#### Exercise goal:
Please return all lines of the data below containing the string "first".

──────── Data shown

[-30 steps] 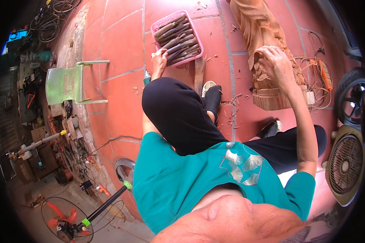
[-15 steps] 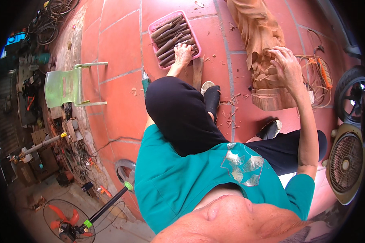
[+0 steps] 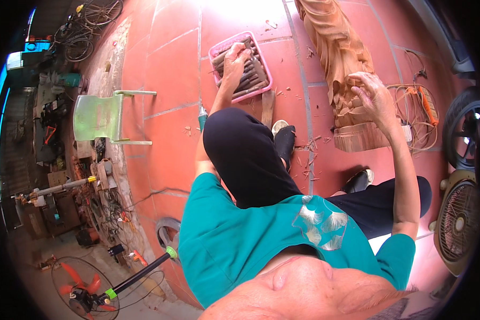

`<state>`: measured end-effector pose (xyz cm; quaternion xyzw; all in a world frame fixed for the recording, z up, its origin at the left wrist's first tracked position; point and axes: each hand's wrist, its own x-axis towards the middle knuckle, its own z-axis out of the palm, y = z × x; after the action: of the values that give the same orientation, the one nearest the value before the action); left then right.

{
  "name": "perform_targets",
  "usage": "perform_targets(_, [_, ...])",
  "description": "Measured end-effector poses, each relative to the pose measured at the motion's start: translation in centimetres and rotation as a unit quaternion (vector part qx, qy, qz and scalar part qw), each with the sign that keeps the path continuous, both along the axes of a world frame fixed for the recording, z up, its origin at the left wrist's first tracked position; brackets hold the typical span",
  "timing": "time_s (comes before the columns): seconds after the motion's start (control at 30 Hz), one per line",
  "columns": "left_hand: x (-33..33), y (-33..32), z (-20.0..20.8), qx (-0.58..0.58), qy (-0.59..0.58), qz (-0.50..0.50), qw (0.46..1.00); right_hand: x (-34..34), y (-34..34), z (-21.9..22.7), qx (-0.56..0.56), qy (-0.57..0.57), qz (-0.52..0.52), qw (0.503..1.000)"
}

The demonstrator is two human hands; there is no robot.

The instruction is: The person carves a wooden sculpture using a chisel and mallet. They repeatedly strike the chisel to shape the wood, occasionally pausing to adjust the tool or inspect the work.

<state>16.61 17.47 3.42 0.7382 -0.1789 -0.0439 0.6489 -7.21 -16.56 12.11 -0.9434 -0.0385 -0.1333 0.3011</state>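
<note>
Many dark tools (image 3: 250, 81) lay in a pink basket (image 3: 264, 61), the left hand (image 3: 236, 60) over them near the far edge, its grip impossible to tell; the right hand (image 3: 373, 98), fingers parted and apparently empty, hung over a wooden carving (image 3: 344, 48) on red floor tiles (image 3: 170, 69). Drapery folds (image 3: 325, 21) already stood cut; the base (image 3: 360, 140) looked blocky.

Tools (image 3: 257, 70) lie in a basket (image 3: 252, 95) between chair (image 3: 98, 118) and carving (image 3: 340, 50).
</note>
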Motion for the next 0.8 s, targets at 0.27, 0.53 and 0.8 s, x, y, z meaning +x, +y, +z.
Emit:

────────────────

#### Solution to this problem:
`<state>`: measured end-effector pose (xyz cm; quaternion xyzw; all in a world frame fixed for the recording, z up, its origin at the left wrist's first tracked position; point and axes: each hand's wrist, its own x-axis towards the middle knuckle, its own z-axis out of the palm, y = z × x; after the action: of the values that give the same orientation, the one nearest the value before the action); left then right.
  "description": "Measured end-effector poses, each relative to the pose measured at the motion's start: translation in centimetres and rotation as a unit quaternion (vector part qx, qy, qz and scalar part qw), each with the sign that keeps the path continuous, both along the axes of a world frame fixed for the recording, z up, its origin at the left wrist's first tracked position; brackets hold the typical span",

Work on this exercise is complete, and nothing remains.